[Data entries]
--------

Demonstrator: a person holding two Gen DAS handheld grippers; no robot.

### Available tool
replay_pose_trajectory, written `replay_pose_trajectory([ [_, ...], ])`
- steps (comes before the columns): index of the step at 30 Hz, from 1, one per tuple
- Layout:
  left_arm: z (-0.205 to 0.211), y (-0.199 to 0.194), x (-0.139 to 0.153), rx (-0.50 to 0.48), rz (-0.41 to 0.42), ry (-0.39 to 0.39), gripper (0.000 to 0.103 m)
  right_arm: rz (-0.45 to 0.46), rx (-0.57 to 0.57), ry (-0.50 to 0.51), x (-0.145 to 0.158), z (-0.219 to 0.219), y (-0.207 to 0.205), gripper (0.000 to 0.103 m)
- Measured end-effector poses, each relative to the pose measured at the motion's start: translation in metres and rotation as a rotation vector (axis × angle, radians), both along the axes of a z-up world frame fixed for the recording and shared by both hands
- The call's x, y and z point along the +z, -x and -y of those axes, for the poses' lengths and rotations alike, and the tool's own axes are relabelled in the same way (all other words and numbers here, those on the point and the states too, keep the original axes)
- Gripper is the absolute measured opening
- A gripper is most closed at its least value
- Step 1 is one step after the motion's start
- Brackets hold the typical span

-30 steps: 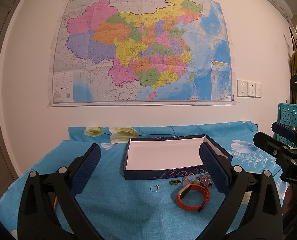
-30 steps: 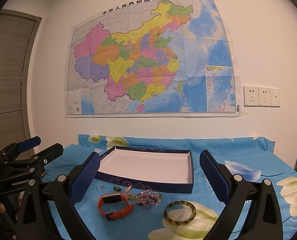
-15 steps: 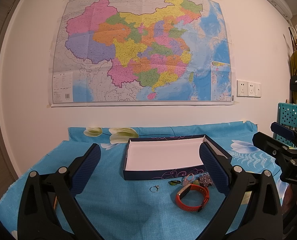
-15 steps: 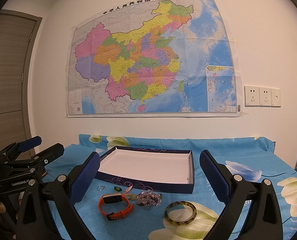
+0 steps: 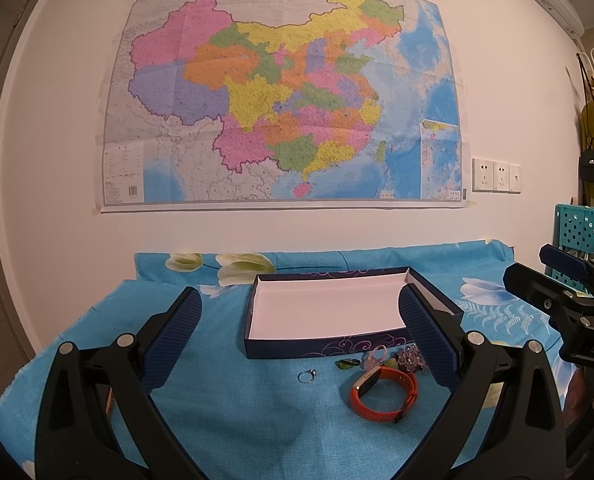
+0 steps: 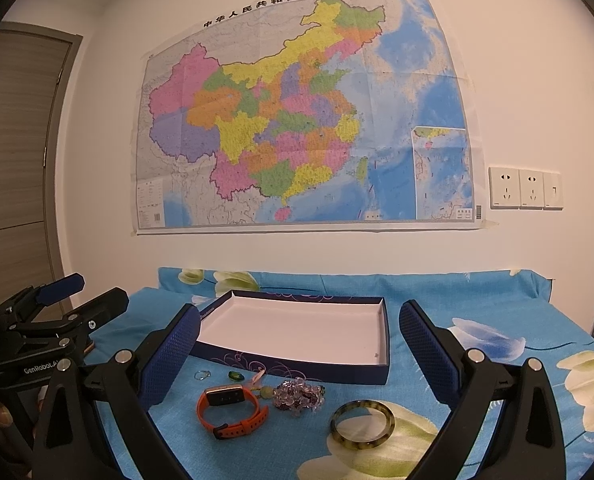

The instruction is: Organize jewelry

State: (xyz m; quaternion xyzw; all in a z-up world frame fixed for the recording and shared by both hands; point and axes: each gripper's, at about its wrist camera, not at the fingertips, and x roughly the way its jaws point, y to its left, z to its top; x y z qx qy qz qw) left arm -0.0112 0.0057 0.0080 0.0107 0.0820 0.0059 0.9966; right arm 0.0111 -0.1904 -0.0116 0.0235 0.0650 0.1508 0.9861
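Left wrist view is showing the left gripper hovering above a table draped in a blue floral cloth, its two blue-padded jaws standing wide apart and gripping nothing. Ahead of it, a shallow dark blue box with a white inside is lying open and empty on the cloth. Just in front of the box's near wall, the jewelry is sitting in a loose row: a thin silver ring at the left, a small dark green stone piece, a little pink charm, and a cluster of purple crystal beads partly hidden behind the right finger. An orange wristband with a dark screen is lying nearer the camera, apart from the box. At the right edge, the right gripper is reaching in, held by a hand that is barely showing. Right wrist view is showing that gripper likewise spread wide and empty, and a mottled yellow-green bangle is resting flat on the cloth to the right of the beads. On the white wall behind, a large coloured map is hanging beside a row of white wall sockets.
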Motion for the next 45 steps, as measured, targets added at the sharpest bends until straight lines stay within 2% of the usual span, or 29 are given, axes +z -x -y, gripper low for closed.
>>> replay_pose_trajectory([
  [16, 0.005, -0.013, -0.008, -0.014, -0.04, 0.003, 0.097, -0.029, 0.0, 0.001, -0.003, 0.004, -0.005, 0.096],
  [22, 0.006, -0.02, -0.013, -0.028, -0.071, 0.005, 0.097, -0.06, 0.0, 0.001, -0.004, 0.009, -0.011, 0.096],
  [26, 0.007, -0.03, -0.019, -0.056, -0.123, 0.007, 0.097, -0.097, 0.003, 0.024, -0.008, 0.012, -0.017, 0.096],
  [32, 0.012, -0.045, -0.033, -0.125, -0.212, -0.007, 0.097, -0.218, -0.007, 0.08, -0.021, 0.024, -0.039, 0.096],
  [37, 0.021, -0.059, -0.046, -0.2, -0.3, -0.025, 0.097, -0.382, -0.026, 0.126, -0.04, 0.041, -0.064, 0.095],
  [41, 0.024, -0.075, -0.056, -0.248, -0.391, -0.004, 0.094, -0.478, 0.001, 0.127, -0.054, 0.049, -0.081, 0.082],
  [45, 0.027, -0.091, -0.067, -0.273, -0.485, 0.01, 0.085, -0.547, 0.031, 0.139, -0.064, 0.05, -0.095, 0.072],
])
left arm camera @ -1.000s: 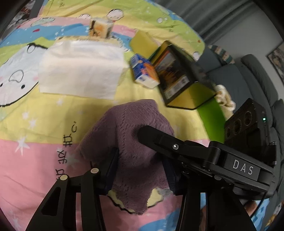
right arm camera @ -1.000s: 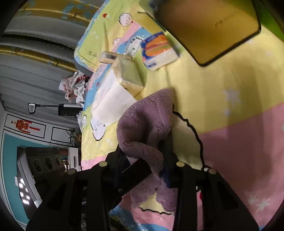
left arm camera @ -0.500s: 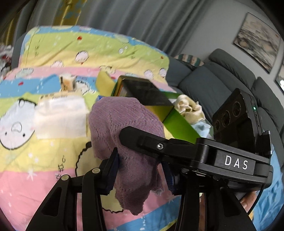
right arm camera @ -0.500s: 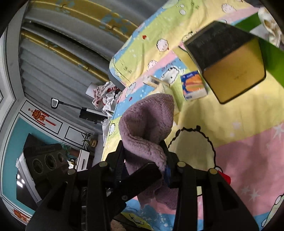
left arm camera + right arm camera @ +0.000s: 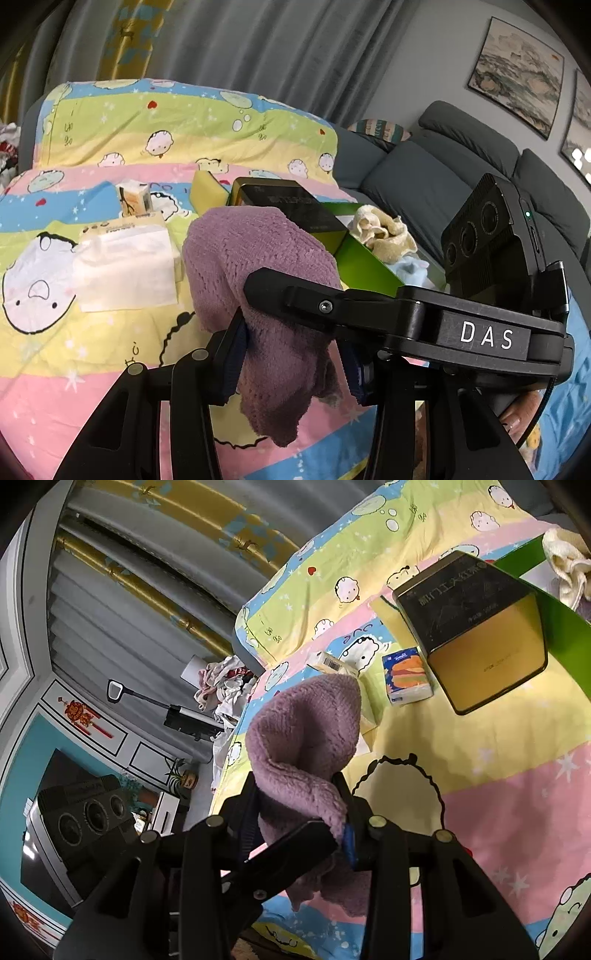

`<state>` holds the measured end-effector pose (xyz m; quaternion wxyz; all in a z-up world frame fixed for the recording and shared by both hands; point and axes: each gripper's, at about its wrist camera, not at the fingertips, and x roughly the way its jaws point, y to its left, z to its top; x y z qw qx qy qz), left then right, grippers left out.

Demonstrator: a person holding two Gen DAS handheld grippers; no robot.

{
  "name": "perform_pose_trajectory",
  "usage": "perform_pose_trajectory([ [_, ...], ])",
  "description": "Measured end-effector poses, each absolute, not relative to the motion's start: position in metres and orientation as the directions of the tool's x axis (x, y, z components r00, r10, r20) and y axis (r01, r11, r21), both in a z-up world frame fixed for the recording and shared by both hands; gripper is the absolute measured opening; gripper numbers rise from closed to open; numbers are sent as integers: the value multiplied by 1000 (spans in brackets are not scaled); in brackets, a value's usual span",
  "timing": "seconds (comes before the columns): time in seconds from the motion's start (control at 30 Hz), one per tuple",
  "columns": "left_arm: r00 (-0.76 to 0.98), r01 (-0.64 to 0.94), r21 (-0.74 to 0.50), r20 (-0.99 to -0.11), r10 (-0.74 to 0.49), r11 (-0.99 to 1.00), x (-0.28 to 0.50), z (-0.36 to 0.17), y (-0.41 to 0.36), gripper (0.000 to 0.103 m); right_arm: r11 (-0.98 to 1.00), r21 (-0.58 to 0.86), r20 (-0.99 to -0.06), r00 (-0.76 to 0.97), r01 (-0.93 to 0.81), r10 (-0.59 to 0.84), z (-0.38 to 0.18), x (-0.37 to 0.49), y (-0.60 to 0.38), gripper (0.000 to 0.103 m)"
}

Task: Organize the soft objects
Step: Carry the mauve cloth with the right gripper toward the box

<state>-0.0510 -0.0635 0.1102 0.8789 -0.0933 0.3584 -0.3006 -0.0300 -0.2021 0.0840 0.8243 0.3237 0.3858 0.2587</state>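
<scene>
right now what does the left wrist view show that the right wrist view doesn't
Only the left wrist view: the grey sofa, framed pictures, and the white tissue stack.
Only the right wrist view: the burger-print tissue pack and the clothes pile.
Both: the purple towel clamped in the left gripper and right gripper, the black-and-gold box, the cartoon sheet.

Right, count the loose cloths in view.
3: purple cloth held by both grippers; cream cloth and pale blue cloth in the green box. More may be hidden there.
</scene>
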Motion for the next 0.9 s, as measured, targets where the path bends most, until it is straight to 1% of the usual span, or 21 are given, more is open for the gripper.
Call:
perform_pose_trajectory([
  [0.63, 599, 507, -355, -510, -617, 785, -65, 125, -73, 47, 702, 685, -472, 616, -194, 631, 102, -42, -208, 38],
  [0.8, 601, 569, -330, -458, -655, 753, -70, 143, -97, 47, 716, 670, -428, 686, -196, 588, 122, -56, -232, 38],
  [0.9, 571, 608, -327, -452, -685, 723, -64, 157, -124, 47, 703, 690, -387, 731, -174, 562, 133, -61, -260, 38],
])
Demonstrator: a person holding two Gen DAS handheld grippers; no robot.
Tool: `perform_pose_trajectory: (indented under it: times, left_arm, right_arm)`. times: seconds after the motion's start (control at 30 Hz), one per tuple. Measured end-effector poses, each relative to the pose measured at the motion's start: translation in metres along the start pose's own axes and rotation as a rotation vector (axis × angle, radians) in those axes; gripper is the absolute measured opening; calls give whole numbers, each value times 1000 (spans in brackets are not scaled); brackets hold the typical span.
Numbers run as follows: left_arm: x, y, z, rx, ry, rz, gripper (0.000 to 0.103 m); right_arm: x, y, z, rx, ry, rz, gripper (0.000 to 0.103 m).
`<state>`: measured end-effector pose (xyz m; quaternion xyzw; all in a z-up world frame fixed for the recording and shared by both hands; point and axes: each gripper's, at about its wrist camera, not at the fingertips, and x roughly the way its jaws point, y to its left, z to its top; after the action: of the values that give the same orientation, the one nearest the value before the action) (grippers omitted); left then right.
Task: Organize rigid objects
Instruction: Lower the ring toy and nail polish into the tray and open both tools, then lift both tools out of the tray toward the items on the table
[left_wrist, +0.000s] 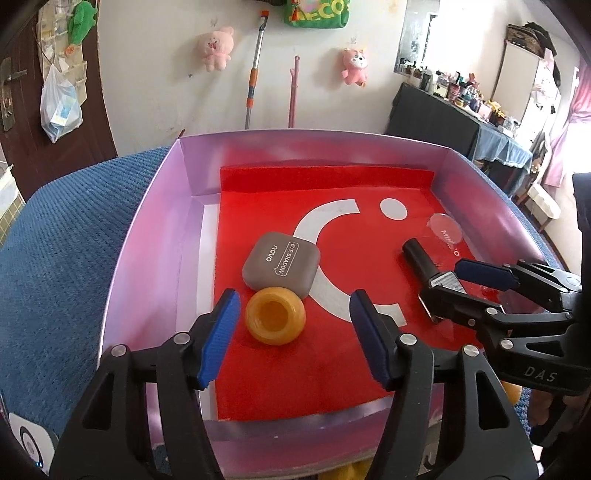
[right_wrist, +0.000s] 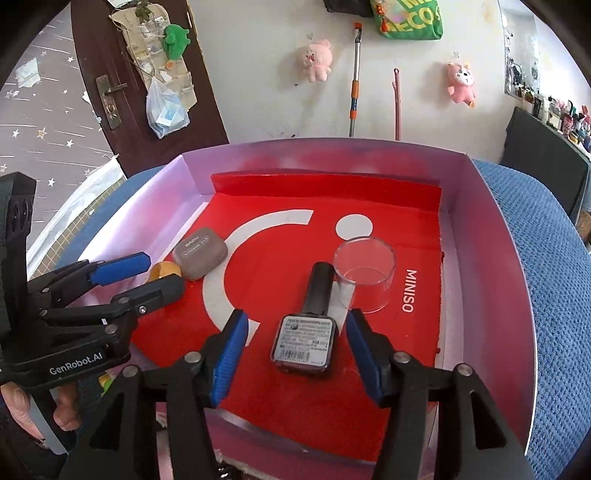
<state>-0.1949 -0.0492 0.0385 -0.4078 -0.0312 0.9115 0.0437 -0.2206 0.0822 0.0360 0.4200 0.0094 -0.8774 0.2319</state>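
A purple box (left_wrist: 162, 229) with a red liner (left_wrist: 369, 350) holds everything. In the left wrist view my left gripper (left_wrist: 294, 299) is open, its blue pads on either side of a yellow round piece (left_wrist: 275, 315) without touching it. A grey eye shadow case (left_wrist: 280, 264) rests against that piece. In the right wrist view my right gripper (right_wrist: 296, 319) is open around a black bottle (right_wrist: 306, 343) lying label up, with gaps on both sides. A clear cup (right_wrist: 365, 273) stands at the bottle's cap. The left gripper (right_wrist: 162, 275) shows at the left by the yellow piece (right_wrist: 167, 269).
The box (right_wrist: 476, 221) sits on a blue textured cloth (left_wrist: 62, 240) that spreads out on both sides. The right gripper (left_wrist: 461, 288) reaches in from the right. A person's hand (right_wrist: 22, 406) holds the left tool. A wall with plush toys stands behind.
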Motion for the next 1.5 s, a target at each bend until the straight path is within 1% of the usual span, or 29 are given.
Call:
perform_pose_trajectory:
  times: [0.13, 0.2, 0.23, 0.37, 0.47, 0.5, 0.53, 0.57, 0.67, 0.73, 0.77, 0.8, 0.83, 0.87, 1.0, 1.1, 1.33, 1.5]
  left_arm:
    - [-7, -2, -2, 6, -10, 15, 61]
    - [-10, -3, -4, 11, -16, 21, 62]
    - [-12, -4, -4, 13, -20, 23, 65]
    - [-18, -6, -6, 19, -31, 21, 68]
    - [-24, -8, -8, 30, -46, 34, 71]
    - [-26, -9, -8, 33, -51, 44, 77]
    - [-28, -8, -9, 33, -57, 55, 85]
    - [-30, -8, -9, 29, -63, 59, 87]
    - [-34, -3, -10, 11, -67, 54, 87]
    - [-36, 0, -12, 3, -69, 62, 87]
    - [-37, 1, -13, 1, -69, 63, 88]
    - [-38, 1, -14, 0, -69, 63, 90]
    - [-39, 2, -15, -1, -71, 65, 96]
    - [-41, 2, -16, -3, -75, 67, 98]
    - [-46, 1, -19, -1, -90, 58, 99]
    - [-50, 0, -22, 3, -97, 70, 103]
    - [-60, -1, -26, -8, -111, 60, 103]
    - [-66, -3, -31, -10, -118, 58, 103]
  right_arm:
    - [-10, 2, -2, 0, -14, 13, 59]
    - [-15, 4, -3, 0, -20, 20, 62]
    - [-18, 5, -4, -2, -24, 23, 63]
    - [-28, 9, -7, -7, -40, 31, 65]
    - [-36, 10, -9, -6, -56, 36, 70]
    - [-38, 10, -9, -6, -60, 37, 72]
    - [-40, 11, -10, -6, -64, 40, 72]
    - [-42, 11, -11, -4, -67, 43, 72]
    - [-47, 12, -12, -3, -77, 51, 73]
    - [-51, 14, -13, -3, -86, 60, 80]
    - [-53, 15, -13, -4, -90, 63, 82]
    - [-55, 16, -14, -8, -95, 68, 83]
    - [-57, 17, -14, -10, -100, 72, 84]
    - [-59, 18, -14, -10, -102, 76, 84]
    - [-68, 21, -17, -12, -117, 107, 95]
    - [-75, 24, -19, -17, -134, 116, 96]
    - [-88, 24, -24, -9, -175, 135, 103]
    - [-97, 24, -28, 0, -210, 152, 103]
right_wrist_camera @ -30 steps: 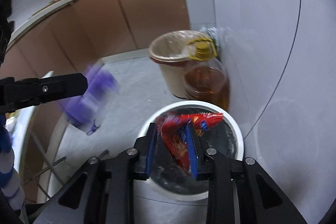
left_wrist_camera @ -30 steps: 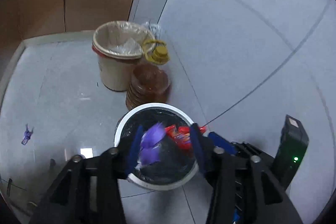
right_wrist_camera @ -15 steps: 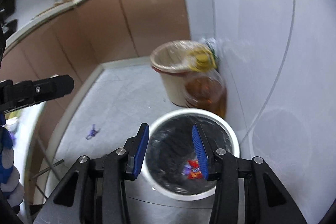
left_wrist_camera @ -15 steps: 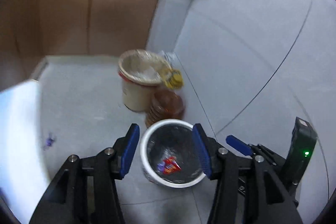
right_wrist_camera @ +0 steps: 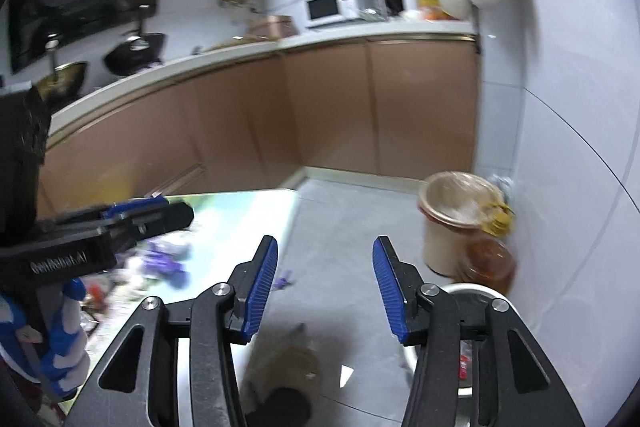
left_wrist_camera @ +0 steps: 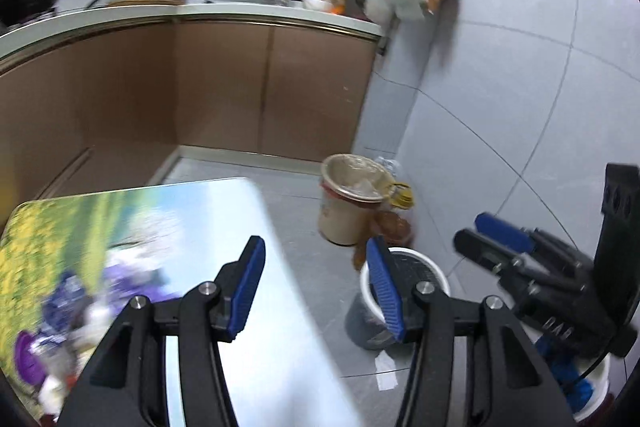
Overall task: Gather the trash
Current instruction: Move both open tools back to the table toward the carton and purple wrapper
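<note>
The white-rimmed bin (left_wrist_camera: 426, 261) with a black liner stands on the floor, low and to the right in both views. A red wrapper (right_wrist_camera: 464, 363) lies inside it. My left gripper (left_wrist_camera: 316, 267) is open and holds nothing, over the table's edge. My right gripper (right_wrist_camera: 324, 259) has its jaws opening with nothing between them, above the floor left of the bin (right_wrist_camera: 480, 291). Blurred purple wrappers (left_wrist_camera: 132, 267) lie on the table (left_wrist_camera: 224, 211) among other litter. The purple wrappers (right_wrist_camera: 168, 261) also show under the left gripper (right_wrist_camera: 176, 211). The right gripper (left_wrist_camera: 476, 231) shows at the right.
A beige lined bucket (right_wrist_camera: 448, 227) and an amber oil jug (right_wrist_camera: 488, 259) stand against the tiled wall behind the bin. A purple scrap (right_wrist_camera: 284, 277) lies on the floor. A brownish dark lump (right_wrist_camera: 280, 367) lies below my right gripper. Brown cabinets (left_wrist_camera: 260, 87) line the back.
The purple and red wrappers left the jaws and landed in the bin. Both grippers then rose and swung left, away from the bin toward the table. The right jaws widened.
</note>
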`<move>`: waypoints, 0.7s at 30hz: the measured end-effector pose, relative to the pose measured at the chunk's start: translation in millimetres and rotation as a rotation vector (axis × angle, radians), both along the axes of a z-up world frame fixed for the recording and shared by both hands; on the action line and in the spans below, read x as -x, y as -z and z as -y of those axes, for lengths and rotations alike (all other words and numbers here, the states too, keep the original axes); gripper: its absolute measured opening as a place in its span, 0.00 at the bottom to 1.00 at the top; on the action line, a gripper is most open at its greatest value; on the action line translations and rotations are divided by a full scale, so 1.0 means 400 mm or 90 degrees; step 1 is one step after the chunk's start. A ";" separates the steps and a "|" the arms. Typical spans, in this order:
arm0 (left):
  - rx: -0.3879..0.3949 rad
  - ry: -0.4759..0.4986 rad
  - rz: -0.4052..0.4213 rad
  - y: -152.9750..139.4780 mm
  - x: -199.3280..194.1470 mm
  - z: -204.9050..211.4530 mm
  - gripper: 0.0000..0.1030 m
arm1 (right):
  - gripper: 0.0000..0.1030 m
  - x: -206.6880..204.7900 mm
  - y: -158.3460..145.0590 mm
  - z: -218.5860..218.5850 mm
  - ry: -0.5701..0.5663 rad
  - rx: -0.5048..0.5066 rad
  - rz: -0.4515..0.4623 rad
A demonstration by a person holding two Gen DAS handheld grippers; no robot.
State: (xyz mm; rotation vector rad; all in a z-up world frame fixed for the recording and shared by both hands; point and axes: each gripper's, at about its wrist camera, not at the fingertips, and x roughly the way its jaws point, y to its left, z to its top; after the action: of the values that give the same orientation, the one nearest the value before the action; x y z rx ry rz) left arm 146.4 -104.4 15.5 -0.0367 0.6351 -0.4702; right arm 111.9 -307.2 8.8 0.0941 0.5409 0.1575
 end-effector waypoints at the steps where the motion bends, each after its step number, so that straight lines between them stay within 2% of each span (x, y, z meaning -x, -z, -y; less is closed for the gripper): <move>1: -0.002 -0.012 0.002 -0.004 0.012 -0.035 0.52 | 0.49 0.001 -0.007 -0.022 -0.011 0.001 0.001; 7: -0.019 -0.088 -0.010 0.016 0.034 -0.266 0.56 | 0.50 0.003 -0.014 -0.161 -0.088 0.000 -0.003; 15: -0.044 -0.152 -0.111 0.112 -0.035 -0.536 0.57 | 0.53 -0.051 0.055 -0.325 -0.184 0.008 -0.050; 17: -0.050 -0.167 -0.136 0.141 -0.062 -0.578 0.57 | 0.54 -0.078 0.074 -0.357 -0.202 0.013 -0.063; 21: -0.084 -0.149 -0.164 0.192 -0.100 -0.597 0.57 | 0.55 -0.159 0.144 -0.426 -0.240 0.024 -0.104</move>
State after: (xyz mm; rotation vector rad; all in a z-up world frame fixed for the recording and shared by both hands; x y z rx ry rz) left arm 186.3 134.2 -61.4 -0.0463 0.9024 -0.1968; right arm 175.4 -136.7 -49.0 -0.0332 0.7215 0.5104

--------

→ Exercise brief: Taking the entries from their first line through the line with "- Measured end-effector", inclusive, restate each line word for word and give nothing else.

→ Exercise response:
Demonstrator: a person holding two Gen DAS handheld grippers; no robot.

### Available tool
replay_pose_trajectory, written `replay_pose_trajectory([ [_, ...], ])`
- steps (comes before the columns): index of the step at 30 Hz, from 1, one per tuple
- Layout:
  left_arm: z (-0.205 to 0.211), y (-0.199 to 0.194), x (-0.139 to 0.153), rx (-0.50 to 0.48), rz (-0.41 to 0.42), ry (-0.39 to 0.39), gripper (0.000 to 0.103 m)
  right_arm: rz (-0.45 to 0.46), rx (-0.57 to 0.57), ry (-0.50 to 0.51), x (-0.145 to 0.158), z (-0.219 to 0.219), y (-0.207 to 0.205), gripper (0.000 to 0.103 m)
- Measured end-effector poses, each relative to the pose measured at the motion's start: translation in metres and rotation as a rotation vector (axis × angle, radians), both along the axes of a z-up world frame fixed for the recording and shared by both hands

The given output is complete.